--- Required work ---
What you return must be the lines of the data that hold the word "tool".
######
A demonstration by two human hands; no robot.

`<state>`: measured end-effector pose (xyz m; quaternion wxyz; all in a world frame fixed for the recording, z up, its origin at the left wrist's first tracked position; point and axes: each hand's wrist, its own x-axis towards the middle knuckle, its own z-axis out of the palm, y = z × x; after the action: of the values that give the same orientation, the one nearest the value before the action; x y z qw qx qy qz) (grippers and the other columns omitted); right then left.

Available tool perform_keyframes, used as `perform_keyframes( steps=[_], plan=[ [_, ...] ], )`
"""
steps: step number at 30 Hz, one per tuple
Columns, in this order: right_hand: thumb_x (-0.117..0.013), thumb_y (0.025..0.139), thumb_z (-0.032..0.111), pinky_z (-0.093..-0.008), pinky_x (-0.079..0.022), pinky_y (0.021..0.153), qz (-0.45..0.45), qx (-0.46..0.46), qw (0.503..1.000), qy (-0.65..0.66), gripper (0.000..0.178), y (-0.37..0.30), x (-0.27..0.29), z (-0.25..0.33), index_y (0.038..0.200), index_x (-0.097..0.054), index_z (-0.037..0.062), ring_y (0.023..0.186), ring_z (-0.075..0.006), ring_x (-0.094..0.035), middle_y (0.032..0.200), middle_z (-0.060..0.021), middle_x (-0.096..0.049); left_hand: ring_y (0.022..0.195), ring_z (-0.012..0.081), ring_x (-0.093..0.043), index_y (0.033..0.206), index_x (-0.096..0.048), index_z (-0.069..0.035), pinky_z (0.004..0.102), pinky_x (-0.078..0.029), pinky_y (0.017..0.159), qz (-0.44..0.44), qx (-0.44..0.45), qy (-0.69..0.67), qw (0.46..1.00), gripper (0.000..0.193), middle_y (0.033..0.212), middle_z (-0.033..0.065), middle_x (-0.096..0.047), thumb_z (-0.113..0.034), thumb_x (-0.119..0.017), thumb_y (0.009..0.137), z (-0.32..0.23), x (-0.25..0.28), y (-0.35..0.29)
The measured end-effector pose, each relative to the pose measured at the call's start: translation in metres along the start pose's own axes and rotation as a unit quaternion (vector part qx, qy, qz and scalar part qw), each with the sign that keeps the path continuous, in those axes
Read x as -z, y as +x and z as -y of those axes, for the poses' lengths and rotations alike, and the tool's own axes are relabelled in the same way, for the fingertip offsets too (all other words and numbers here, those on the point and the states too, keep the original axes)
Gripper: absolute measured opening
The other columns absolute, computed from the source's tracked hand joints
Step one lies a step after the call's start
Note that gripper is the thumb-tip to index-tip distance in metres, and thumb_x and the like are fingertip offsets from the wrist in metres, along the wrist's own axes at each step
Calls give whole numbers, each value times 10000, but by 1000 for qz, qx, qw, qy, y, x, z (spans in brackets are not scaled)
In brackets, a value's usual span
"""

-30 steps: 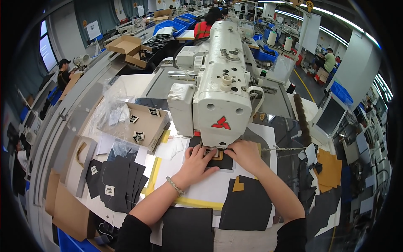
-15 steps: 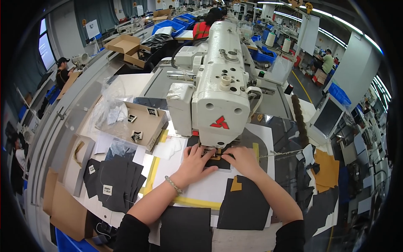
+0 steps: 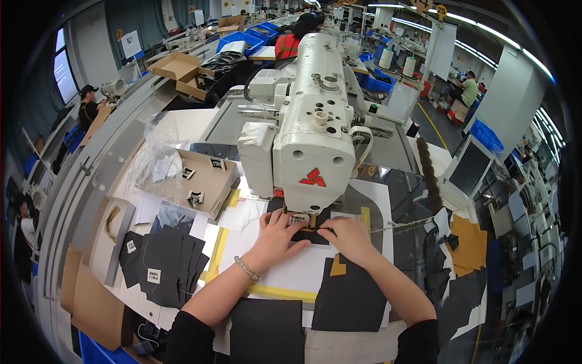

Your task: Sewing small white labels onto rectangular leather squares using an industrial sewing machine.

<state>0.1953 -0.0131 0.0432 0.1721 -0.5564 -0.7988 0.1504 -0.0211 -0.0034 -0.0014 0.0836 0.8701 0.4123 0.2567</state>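
Under the head of a white sewing machine [image 3: 310,151], a dark fabric piece [image 3: 317,237] lies on a white sheet. A small pale label [image 3: 297,219] with dark lettering sits on it, beside a mustard-coloured bit. My left hand [image 3: 274,241] lies flat at the label's left, fingers spread and fingertips touching the work. On the other side, my right hand [image 3: 350,238] has thumb and forefinger pinched together at the label's lower right. A thin dark sliver shows at that pinch, too small to name. Below my right wrist rests a dark fabric stack [image 3: 348,297] with a mustard scrap on top.
At left stand an open cardboard box [image 3: 209,203] with several labels and a pile of dark labelled pieces [image 3: 163,267]. Another dark stack [image 3: 267,330] lies at the front edge. Mustard pieces [image 3: 467,242] and a screen [image 3: 471,167] are at right. Other people work farther off.
The label shows more fully now, as my left fingers have drawn back a little from it. My right fingertips remain pinched close to it. The whole view has shifted slightly.
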Motion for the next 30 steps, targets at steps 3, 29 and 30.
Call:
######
--- Your solution ---
Available tool perform_keyframes, used as `perform_keyframes( steps=[_], plan=[ [_, ...] ], )`
Read x as -z, y as +x and z as -y of those axes, for the poses' lengths and rotations alike, and the tool's own axes are relabelled in the same way, for the fingertip offsets too (all other words and numbers here, those on the point and the states too, keep the original axes)

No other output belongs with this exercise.